At the moment I'm parsing it so that the entire element is output "as is", with the image, then the line break, then the text description.

Is there any way of parsing this so that I can get the image and the text description as separate elements?

P.S. My parsing knowledge is minimal, at the moment I have just adapted an existing script to do this for me.




 4:28 pm on Dec 11, 2006 (gmt 0)

When you've wrapped content in a <![CDATA[]]> section, you're asking the XML parser to treat the contents as text. CDATA is not parsed by definition, and the escaped pseudo-elements within it are not part of the document tree.

That said, there are parser-specific extensions that will read text into nodes, such as saxon:parse(). Check the documentation on your parser to see if such a function is supported.


 8:12 pm on Dec 11, 2006 (gmt 0)

From my limited knowledge, that's what I thought. But then the owner of the feed said ..

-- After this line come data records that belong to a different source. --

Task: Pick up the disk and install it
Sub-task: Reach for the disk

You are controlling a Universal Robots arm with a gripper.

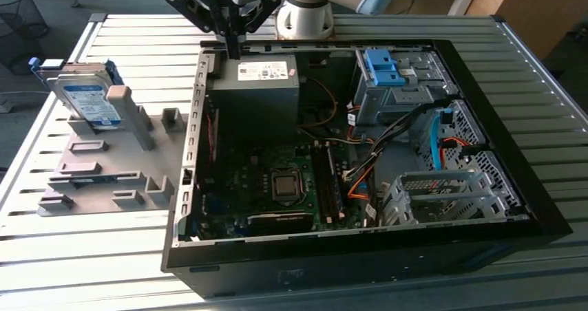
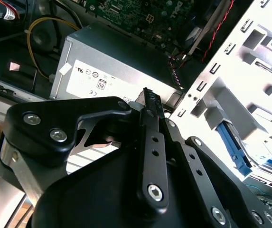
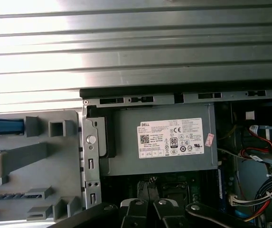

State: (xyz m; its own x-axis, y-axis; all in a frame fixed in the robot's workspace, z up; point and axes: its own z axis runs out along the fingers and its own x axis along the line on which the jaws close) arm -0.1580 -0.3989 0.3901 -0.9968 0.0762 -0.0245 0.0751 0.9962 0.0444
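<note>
Your gripper [image 1: 233, 49] hangs empty, fingers pressed together, over the power supply [image 1: 261, 84]. The disk [image 1: 87, 99] is rigid, probably hefty and shock-sensitive; grip its blue-bracketed edges.

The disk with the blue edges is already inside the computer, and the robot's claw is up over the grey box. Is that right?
Not quite. The exterior view shows the disk standing in the grey rack outside the computer case, on that view's left. The gripper is indeed up over the grey power supply.
</note>
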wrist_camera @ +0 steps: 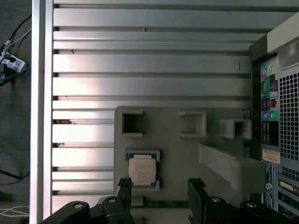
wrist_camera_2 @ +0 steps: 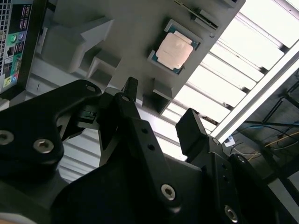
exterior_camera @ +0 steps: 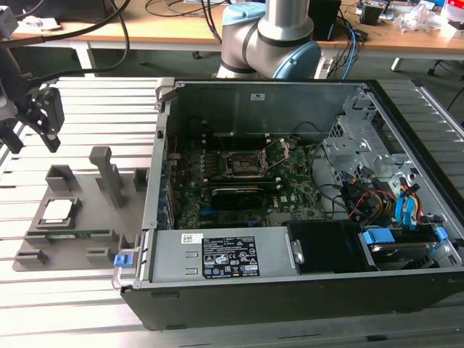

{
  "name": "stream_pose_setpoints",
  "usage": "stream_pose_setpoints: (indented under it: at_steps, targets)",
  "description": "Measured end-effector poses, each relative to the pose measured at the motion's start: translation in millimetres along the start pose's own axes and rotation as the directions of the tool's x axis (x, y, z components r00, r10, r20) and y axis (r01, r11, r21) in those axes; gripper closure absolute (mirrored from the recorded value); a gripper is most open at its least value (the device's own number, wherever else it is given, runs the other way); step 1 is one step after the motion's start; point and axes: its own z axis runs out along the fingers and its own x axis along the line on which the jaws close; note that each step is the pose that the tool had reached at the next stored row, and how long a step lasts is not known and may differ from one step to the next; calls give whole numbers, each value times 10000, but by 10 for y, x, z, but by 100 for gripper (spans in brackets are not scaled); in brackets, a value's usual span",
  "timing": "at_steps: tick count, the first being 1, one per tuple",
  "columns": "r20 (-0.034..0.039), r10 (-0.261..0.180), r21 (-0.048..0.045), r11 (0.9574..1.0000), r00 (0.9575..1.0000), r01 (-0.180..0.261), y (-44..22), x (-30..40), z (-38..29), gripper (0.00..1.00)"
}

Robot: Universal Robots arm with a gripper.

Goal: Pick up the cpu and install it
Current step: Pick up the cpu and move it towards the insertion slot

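we find the gripper point(exterior_camera: 32, 143) at the exterior view's left, hanging above the slatted metal table point(exterior_camera: 72, 304) and clear of every part. in both wrist views the claw point(wrist_camera_2: 159, 105) point(wrist_camera: 160, 183) stands wide, its two black fingers point(wrist_camera_2: 133, 112) well apart with nothing between them.

the cpu point(exterior_camera: 58, 212) lies flat in a square recess of the grey fixture tray point(exterior_camera: 98, 221), silvery top upward. the tray rests on the table, just beside the open computer case point(exterior_camera: 290, 290) on the exterior view's left. in the first wrist view the cpu point(wrist_camera: 142, 169) lies near the gap between the fingertips but below them; we see no contact. in the second wrist view the cpu point(wrist_camera_2: 174, 50) sits apart from both fingers, seated squarely in the tray point(wrist_camera_2: 131, 37).

a long green memory stick point(exterior_camera: 72, 234) lies in a slot of the tray just beside the cpu. several upright grey posts point(exterior_camera: 109, 174) stand on the tray.

inside the case, the black socket frame point(exterior_camera: 245, 165) on the green motherboard point(exterior_camera: 290, 192) stands open, with its lever raised. the arm's base point(exterior_camera: 279, 36) stands behind the case.
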Motion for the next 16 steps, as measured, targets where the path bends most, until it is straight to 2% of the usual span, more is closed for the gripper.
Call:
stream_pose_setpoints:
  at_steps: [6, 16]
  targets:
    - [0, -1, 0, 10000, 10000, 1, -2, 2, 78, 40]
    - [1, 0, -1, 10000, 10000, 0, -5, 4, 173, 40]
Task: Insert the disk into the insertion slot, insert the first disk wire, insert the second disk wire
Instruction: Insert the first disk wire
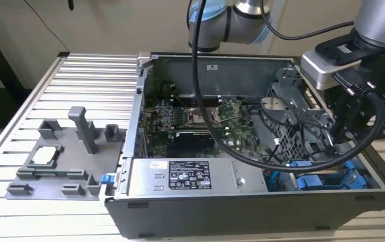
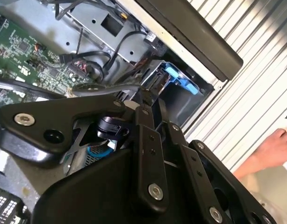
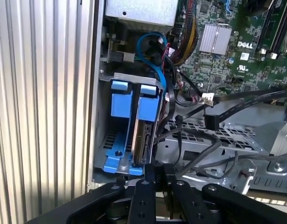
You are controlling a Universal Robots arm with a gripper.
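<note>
- End effector [image 3: 157, 168]: fingers pressed together with nothing visibly pinched. The tips stand just at the near end of the disk; whether they touch it cannot be told.
- Disk [image 3: 142, 140]: on edge inside the insertion slot [image 3: 120, 156], between the blue rails, on the side nearer the perforated cage [image 3: 237, 135]. Judged seated or nearly so, so the first step appears all but done.
- Black plug [image 3: 211, 122] and white plug [image 3: 208, 98]: cable ends hanging free over the cage, apart from the disk. Both wire steps are judged not yet done.
- Motherboard [image 3: 227, 51]: beyond the cables, inside the case.
- Ribbed surface [image 3: 40, 93]: carries the case.
</note>
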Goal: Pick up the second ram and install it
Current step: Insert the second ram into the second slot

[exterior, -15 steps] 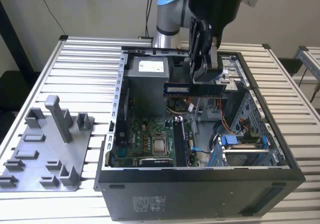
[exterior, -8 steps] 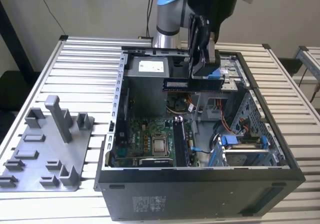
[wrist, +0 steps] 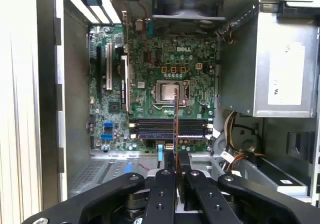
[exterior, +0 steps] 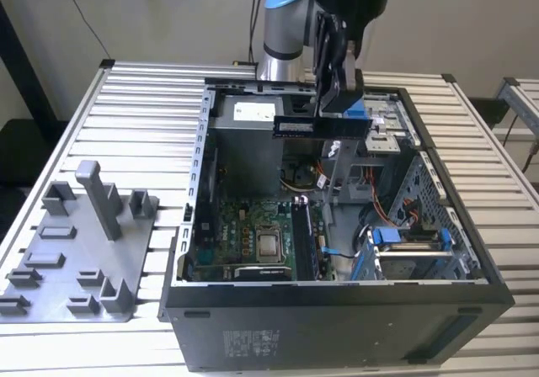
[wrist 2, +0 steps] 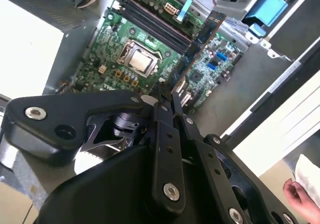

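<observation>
Over the open computer case (exterior: 337, 331), the pincer (exterior: 341, 114) is clamped on the second ram (exterior: 295, 127).

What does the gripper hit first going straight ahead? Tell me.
Likely the black memory slots on the green motherboard; the gripper, shut on the thin dark ram strip, points at them, though depth is unclear.
</observation>
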Robot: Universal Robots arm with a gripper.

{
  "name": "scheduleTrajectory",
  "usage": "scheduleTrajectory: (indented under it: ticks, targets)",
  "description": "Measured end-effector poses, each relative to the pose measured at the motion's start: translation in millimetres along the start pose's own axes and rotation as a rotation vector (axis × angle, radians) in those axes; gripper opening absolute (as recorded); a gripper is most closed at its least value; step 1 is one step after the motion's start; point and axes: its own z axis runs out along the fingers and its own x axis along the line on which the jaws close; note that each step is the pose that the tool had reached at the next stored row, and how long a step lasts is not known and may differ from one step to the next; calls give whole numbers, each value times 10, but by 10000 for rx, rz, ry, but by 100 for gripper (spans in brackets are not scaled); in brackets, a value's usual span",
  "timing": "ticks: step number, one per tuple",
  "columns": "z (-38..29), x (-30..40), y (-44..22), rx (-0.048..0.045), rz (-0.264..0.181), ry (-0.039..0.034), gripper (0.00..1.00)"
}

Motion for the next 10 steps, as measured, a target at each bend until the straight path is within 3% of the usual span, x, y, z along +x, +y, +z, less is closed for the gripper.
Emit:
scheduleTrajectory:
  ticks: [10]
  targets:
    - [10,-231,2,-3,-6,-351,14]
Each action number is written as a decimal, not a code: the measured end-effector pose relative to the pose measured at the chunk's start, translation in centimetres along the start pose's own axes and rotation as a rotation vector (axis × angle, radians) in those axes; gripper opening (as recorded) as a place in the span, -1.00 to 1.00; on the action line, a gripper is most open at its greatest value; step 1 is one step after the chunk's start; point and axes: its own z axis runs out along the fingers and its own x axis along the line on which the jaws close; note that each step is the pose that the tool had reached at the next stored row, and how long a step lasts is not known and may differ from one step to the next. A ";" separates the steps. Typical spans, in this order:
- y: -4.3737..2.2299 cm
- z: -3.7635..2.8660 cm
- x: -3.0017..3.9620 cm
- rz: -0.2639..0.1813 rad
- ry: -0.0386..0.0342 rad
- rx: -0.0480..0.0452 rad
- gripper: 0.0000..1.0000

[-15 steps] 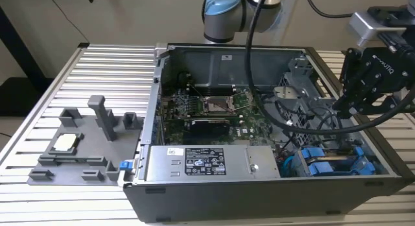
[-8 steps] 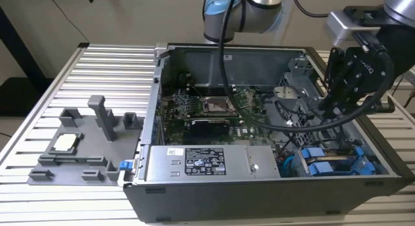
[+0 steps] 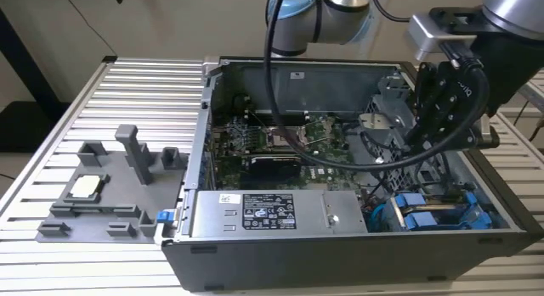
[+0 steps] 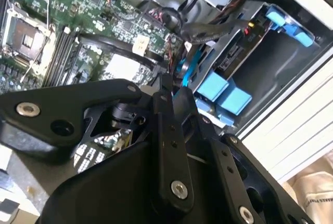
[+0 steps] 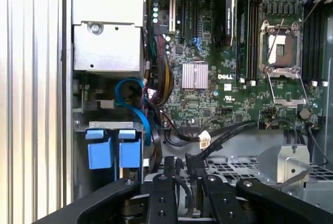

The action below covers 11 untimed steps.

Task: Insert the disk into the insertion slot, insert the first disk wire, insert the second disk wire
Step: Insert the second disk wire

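Hovering by the slot [image 3: 425,216], my gripper [image 5: 180,160] clenched empty; wire step, I judge: gripping the blue wire [image 5: 130,80] needs opened fingers [image 5: 167,182].

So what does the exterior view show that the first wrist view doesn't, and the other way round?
The exterior view adds the grey fixture tray lying on the slatted table beside the computer case, plus the arm's light-blue joint above. The first wrist view adds a close look at a small silver heatsink and a white connector at the end of a black cable. Both share the green motherboard, the labelled power supply box and the drive cage with blue tabs.
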 end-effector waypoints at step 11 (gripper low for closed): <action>0.47 1.24 0.10 -0.042 -0.0115 0.0286 -0.46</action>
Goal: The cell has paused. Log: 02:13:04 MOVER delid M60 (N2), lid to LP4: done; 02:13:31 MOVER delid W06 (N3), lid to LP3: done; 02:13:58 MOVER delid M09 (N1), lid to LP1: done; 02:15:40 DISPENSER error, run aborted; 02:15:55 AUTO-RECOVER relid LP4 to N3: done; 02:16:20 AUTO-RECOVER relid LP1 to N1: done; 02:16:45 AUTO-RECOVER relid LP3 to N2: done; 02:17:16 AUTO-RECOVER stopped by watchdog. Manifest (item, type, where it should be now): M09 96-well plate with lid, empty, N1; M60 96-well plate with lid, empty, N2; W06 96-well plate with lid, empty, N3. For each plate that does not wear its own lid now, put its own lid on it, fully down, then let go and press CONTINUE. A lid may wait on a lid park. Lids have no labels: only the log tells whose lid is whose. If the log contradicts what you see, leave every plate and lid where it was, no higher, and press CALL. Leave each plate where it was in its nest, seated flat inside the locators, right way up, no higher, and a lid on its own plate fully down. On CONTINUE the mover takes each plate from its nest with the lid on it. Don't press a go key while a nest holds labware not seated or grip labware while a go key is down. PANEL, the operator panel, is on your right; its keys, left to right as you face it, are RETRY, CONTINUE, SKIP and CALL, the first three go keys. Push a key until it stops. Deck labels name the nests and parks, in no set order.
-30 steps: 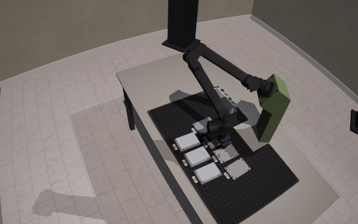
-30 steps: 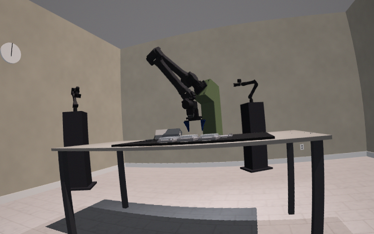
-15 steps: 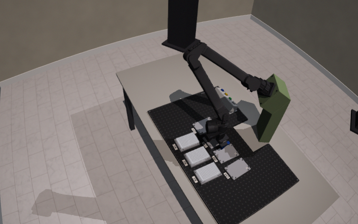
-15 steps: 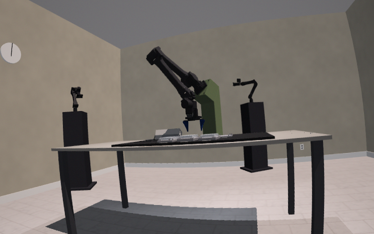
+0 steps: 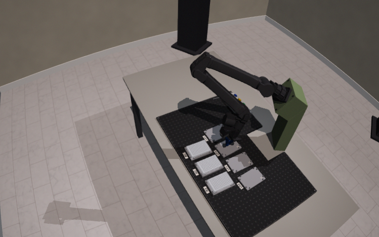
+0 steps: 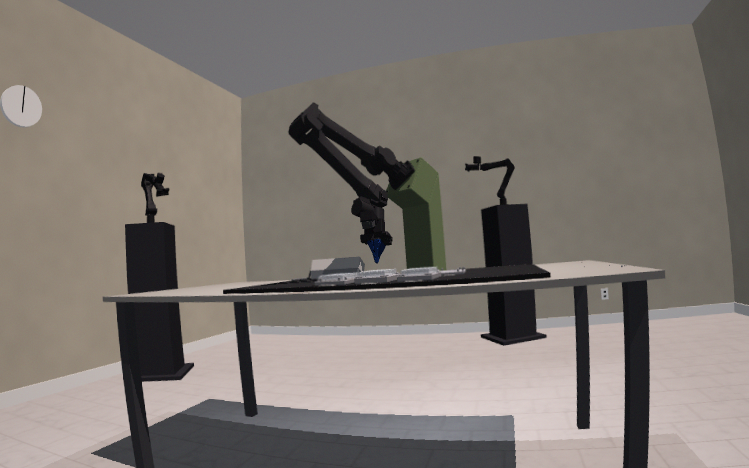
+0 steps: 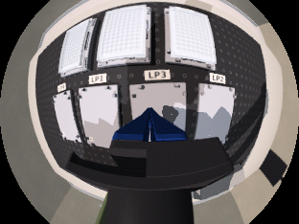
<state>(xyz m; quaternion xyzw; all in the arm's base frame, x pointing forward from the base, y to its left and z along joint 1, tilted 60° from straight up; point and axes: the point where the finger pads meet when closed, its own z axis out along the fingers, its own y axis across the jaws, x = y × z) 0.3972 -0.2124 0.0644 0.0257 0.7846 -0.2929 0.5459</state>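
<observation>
Three white 96-well plates, each wearing a lid, sit in a row of nests: one [image 5: 198, 149], one [image 5: 208, 165] and one [image 5: 219, 182]. In the wrist view they lie along the top, at left [image 7: 77, 46], middle [image 7: 125, 33] and right [image 7: 188, 34]. Beside them lie several flat grey lid parks with nothing on them; the wrist view shows the labels LP1 [image 7: 98, 79], LP3 [image 7: 156, 76] and LP2 [image 7: 218, 78]. My gripper [image 5: 228, 143] hangs point down a little above the LP3 park [image 5: 228, 148]. Its blue fingers [image 7: 151, 118] are shut tip to tip on nothing; it also shows in the exterior view [image 6: 376, 251].
The operator panel [image 5: 237, 97] with its coloured keys lies behind the parks, mostly hidden by my arm; it is the grey box [image 6: 336, 266] on the deck. My green base column [image 5: 289, 115] stands on the table's right side. Black camera pillars stand off the table.
</observation>
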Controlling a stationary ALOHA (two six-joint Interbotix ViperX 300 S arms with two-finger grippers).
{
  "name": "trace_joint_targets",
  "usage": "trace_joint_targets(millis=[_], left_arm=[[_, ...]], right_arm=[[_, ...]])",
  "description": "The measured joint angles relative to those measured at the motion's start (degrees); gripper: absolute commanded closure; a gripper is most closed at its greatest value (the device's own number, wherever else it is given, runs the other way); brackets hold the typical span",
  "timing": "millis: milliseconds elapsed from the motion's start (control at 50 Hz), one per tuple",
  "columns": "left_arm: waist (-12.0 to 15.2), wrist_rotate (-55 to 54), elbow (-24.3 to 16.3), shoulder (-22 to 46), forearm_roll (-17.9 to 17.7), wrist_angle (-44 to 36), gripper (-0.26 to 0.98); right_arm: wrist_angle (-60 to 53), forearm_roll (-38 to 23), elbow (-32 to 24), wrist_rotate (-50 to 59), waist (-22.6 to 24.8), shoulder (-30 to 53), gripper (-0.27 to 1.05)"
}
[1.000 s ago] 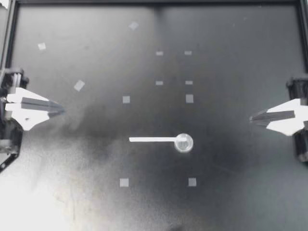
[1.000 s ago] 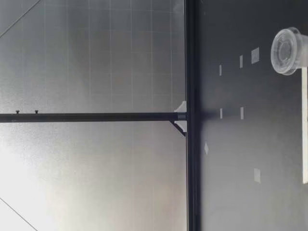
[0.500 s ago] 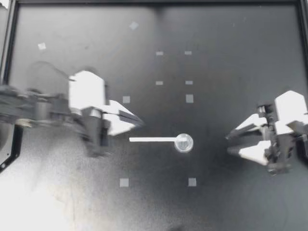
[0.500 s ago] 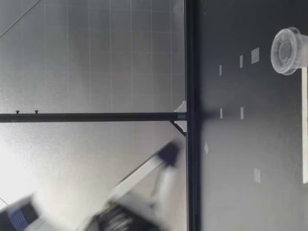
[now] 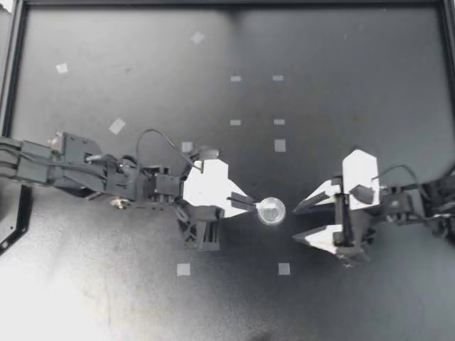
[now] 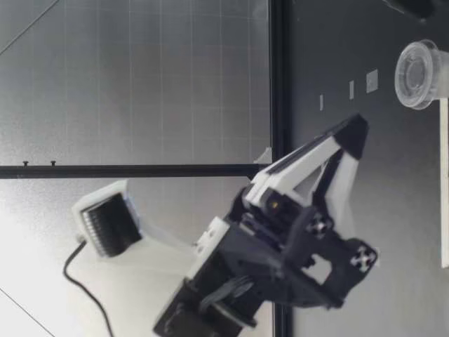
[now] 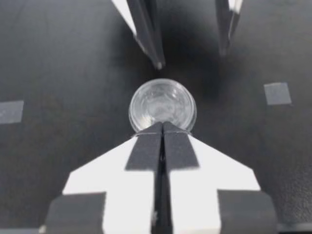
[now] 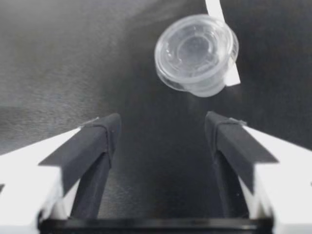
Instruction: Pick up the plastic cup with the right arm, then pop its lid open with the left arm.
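Note:
A small clear plastic cup (image 5: 271, 210) stands upright on the black table (image 5: 341, 85). My left gripper (image 5: 247, 203) is shut with nothing in it, and its tip sits just beside the cup's rim. It hovers over a white strip, hiding it from above. In the left wrist view the cup (image 7: 162, 104) lies straight ahead of the closed fingertips (image 7: 162, 128), with my right gripper (image 7: 191, 58) beyond it. My right gripper (image 5: 297, 224) is open on the cup's other side, a little short of it. Its wrist view shows the cup (image 8: 197, 51) ahead of the gripper (image 8: 162, 122) and the white strip (image 8: 214, 7) behind the cup. The low view shows the cup (image 6: 419, 74), the strip (image 6: 443, 182) and my left gripper (image 6: 354, 133) above the table.
Small grey tape squares (image 5: 183, 269) (image 5: 284, 268) (image 5: 280, 145) are stuck on the table around the cup. A black frame rail (image 5: 227, 3) runs along the far edge and down both sides.
Both arms have swung in from the table's sides toward the cup. The right gripper has opened. The left gripper, still shut, now covers the white strip.

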Motion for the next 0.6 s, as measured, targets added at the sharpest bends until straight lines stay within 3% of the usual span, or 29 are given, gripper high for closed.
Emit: trace_joint_targets(millis=[600], left_arm=[[0.09,-0.09,-1.32,4.75,0.0,-5.54,0.77]], right_arm=[[0.0,6.06,-2.11,-10.02,0.0,2.37,0.09]])
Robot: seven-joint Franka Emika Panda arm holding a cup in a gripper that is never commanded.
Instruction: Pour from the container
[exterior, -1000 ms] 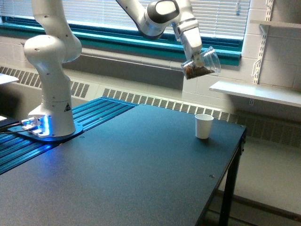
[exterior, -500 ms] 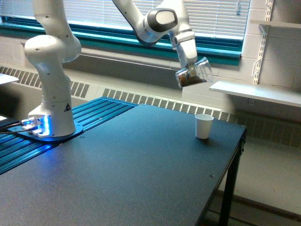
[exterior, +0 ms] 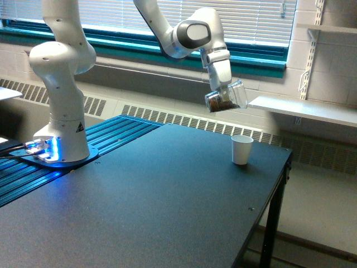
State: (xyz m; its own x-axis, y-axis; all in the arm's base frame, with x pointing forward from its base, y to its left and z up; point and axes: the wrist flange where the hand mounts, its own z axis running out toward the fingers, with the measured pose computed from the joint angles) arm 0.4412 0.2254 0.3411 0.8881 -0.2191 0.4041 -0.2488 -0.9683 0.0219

"RSS parser could do it - so could CSS"

Is it really not possible then?



 8:21 pm on Dec 11, 2006 (gmt 0)

CSS or XSL? They do very different things.


 8:37 pm on Dec 11, 2006 (gmt 0)

The quote is verbatim - CSS.

But could it be done with XSL? If so, can you give me an indication how?

[edited by: WebWalla at 8:44 pm (utc) on Dec. 11, 2006]


 4:45 pm on Dec 12, 2006 (gmt 0)

An RSS parser or and CSS parser (i.e. browser) is consumer-level, and is probably going to be more "forgiving." But the parser is supposed to ignore CDATA. That is an XML-wide rule, not something unique to XSL.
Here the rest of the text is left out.